Some more plot quibbles. Kenji’s something of a math whiz, and ends up inadvertently becoming implicated as the perpetrator of the big crisis that befalls Oz as a result. He freaks out when he sees his picture on the TV, there’s a palpable sense of tension as he attempts to avoid the inevitable, and then he’s caught. The movie telegraphs that the action is going to shift away from the Jinnouchi household, but that can’t happen because the movie is most interested in the character drama of the family. Kenji ends up back at the house, and unceremoniously absolved of doubt in the crisis that only twenty minutes prior threatened to swallow up him and everyone else. Again: it’s very exciting while you’re watching, but it rings a little hollow in retrospect.
And meanwhile, Natsuki is just kind of there. We are introduced to another interesting member of the Jinnouchi extended family, whose existence and affinity for Natsuki partially explains her insistence on bringing Kenji along, but it barely registers. Another thirty to forty minutes later, and Natsuki is suddenly pivotal to the plot again. Everyone else has just about the right amount of screen time. Just… not Natsuki. It’s definitely a misstep. She’s right there next to Kenji in the dang movie poster, but ultimately she — and her relationship with Kenji — is subservient to the movie’s most interesting character: the family. Hosoda clearly wanted to have it both ways, and this is where he stumbles, if only a little.

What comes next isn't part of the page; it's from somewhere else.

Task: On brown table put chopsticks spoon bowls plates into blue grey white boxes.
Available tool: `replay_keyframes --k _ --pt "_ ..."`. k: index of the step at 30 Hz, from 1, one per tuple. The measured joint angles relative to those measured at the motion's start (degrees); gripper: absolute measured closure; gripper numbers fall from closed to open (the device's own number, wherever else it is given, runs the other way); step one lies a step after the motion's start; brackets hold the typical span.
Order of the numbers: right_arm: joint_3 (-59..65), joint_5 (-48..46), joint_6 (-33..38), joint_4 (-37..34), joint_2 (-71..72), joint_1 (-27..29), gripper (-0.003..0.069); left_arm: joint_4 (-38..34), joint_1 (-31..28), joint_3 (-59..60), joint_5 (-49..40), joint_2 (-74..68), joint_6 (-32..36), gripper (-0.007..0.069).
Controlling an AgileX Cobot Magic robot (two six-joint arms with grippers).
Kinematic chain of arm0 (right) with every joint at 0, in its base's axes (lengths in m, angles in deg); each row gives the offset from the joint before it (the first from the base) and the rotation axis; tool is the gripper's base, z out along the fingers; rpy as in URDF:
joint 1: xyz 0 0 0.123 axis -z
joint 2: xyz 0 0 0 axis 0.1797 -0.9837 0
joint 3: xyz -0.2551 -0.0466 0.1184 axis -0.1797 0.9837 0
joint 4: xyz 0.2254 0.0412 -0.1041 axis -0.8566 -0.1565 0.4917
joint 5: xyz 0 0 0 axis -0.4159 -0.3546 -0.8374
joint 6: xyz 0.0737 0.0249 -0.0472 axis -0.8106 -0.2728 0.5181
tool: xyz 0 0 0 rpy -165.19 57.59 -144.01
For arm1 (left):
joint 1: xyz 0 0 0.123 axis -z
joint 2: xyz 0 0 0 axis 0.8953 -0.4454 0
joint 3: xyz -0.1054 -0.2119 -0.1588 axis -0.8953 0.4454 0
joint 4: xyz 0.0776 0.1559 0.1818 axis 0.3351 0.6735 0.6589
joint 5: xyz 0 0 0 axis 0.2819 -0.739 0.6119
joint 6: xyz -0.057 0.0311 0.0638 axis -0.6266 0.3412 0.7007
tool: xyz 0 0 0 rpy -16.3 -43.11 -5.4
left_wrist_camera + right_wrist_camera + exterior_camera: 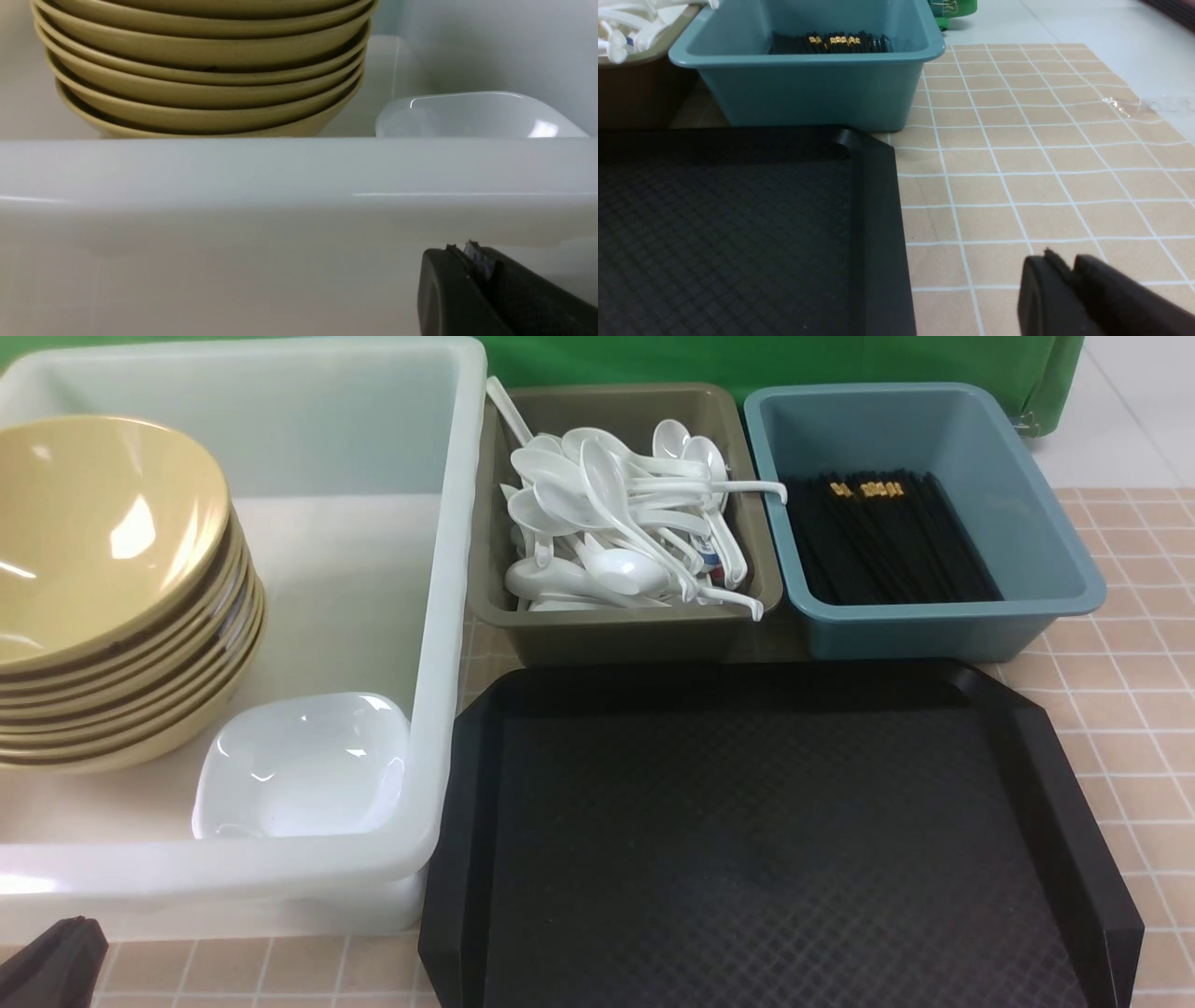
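While bowls and plate sit in the white box at 9 o'clock, both end effectors, left shut, right nearly closed, hold nothing; a careless sweep could nudge the bench tray.

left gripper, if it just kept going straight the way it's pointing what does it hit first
Most likely the near wall of the white box, which fills the left wrist view right ahead of the shut left gripper. The stacked bowls and the plate sit beyond that wall, inside. How wide the gap is cannot be judged.
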Motion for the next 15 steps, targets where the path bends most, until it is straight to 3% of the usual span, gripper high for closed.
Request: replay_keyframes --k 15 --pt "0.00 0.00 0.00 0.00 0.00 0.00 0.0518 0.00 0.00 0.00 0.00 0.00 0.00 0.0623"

Summer Wars is a little conflicted, you might say. On the one hand, there are visually stunning aerial martial arts battles raging deep within a fantastic cybernetic dreamscape. On the other hand, there are the human beings controlling those fights, who live and breathe and use that artificial world to the benefit of their real lives, in which the movie is just as if not more interested.
On the one hand, there are moments of frenetic action, of slapstick goofiness, of freewheeling and lighthearted adventure that don’t so much push the movie forward as send it careening down the side of a mountain on a rocket sled. On the other hand, there are scenes of intense longing, heartfelt emotion, and profound despair, willing to linger as long as necessary to tug on the audience’s heart strings.

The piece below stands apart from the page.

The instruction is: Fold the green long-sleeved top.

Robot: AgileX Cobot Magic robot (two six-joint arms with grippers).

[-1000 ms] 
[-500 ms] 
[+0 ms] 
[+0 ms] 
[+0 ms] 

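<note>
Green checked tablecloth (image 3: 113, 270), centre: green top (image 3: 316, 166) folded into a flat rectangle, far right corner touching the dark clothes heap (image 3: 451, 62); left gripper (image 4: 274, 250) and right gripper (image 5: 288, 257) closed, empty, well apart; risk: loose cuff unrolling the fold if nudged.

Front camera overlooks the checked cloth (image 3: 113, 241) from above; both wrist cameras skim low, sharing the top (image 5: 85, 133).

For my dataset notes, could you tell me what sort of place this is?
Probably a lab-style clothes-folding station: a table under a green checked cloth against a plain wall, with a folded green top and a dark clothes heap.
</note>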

On the one hand, there are the weary anime tropes of the antisocial stammering nerd, the pretty girl who ropes him into a whirlwind of adventure and eventually falls in love with him, the visual and stylistic motifs of the card game with rules you don’t even need to know played for the fate of the world. And on the other hand, there is the warmth of a family comedy, an almost Capra-like sensibility for characterization, a massive family numbering in the twenties made into recognizable, likable people in under two hours.

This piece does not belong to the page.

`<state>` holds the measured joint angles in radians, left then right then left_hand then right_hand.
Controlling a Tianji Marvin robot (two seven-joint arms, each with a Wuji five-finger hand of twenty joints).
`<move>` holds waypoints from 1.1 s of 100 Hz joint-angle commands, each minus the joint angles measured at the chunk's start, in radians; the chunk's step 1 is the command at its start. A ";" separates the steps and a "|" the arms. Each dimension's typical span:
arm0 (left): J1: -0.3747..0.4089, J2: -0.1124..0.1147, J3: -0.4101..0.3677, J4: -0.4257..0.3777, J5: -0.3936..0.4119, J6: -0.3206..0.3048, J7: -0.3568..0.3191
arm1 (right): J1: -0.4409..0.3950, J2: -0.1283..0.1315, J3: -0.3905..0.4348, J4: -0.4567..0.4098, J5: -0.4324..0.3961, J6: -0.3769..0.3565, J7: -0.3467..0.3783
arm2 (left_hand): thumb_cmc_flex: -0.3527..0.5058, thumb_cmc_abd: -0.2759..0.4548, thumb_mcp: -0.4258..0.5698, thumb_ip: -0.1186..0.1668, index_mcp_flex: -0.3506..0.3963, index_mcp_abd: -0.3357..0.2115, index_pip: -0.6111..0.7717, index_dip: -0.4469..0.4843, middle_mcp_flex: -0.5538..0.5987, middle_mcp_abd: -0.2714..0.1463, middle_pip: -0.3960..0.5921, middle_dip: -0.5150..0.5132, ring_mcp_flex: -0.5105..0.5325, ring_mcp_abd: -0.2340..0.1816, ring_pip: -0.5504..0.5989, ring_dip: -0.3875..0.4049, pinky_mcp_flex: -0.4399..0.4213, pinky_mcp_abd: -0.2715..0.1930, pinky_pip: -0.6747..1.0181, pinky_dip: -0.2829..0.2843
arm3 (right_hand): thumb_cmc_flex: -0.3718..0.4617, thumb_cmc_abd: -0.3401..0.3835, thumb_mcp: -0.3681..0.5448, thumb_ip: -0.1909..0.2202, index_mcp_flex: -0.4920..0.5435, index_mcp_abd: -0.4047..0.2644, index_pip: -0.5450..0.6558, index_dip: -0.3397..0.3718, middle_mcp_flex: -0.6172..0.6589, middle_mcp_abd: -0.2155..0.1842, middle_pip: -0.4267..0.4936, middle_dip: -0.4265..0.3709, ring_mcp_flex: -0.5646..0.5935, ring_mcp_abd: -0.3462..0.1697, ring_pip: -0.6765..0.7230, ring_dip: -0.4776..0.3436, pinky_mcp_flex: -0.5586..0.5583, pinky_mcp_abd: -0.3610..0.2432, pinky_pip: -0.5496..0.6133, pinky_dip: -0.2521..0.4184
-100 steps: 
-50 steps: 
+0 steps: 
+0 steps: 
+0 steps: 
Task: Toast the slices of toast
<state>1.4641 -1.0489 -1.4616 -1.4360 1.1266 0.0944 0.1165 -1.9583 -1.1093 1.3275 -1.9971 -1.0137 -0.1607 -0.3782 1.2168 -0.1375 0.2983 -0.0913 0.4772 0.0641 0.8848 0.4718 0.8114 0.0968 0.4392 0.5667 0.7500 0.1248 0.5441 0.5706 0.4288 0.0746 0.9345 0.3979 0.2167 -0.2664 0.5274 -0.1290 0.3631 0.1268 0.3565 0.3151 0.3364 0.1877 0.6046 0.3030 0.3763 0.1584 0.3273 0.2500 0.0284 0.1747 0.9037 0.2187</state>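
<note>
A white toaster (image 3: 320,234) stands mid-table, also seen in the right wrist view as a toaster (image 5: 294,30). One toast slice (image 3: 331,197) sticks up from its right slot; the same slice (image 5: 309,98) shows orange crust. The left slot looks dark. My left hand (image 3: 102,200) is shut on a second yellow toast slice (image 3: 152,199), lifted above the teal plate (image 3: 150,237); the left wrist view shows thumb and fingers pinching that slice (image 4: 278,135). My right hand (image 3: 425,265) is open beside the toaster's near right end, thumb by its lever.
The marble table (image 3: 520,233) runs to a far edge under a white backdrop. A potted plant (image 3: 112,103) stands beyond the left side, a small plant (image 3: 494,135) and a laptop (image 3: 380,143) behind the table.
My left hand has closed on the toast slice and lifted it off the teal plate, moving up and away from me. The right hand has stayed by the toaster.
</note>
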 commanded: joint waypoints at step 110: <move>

Summer Wars wants to be a lot of things to a lot of people. It wants to be the big summer blockbuster. It wants to be the touching and introspective family drama. And it wants to be a commentary about the role technology plays in our lives, both for good and for ill.
Mostly, though, it’s an unbelievable amount of fun, a visually stunning crowd-pleaser that’s always giving us someone or something new to look at, think about, and care for. Hosoda has crafted an astonishingly enjoyable film, and while the details fall apart a little under scrutiny, its heart is very distinctly in the right place. I do not dig Summer Wars to the same degree as, say, Tokyo Godfathers. But it’s a good movie, and I would emphatically recommend it to anyone.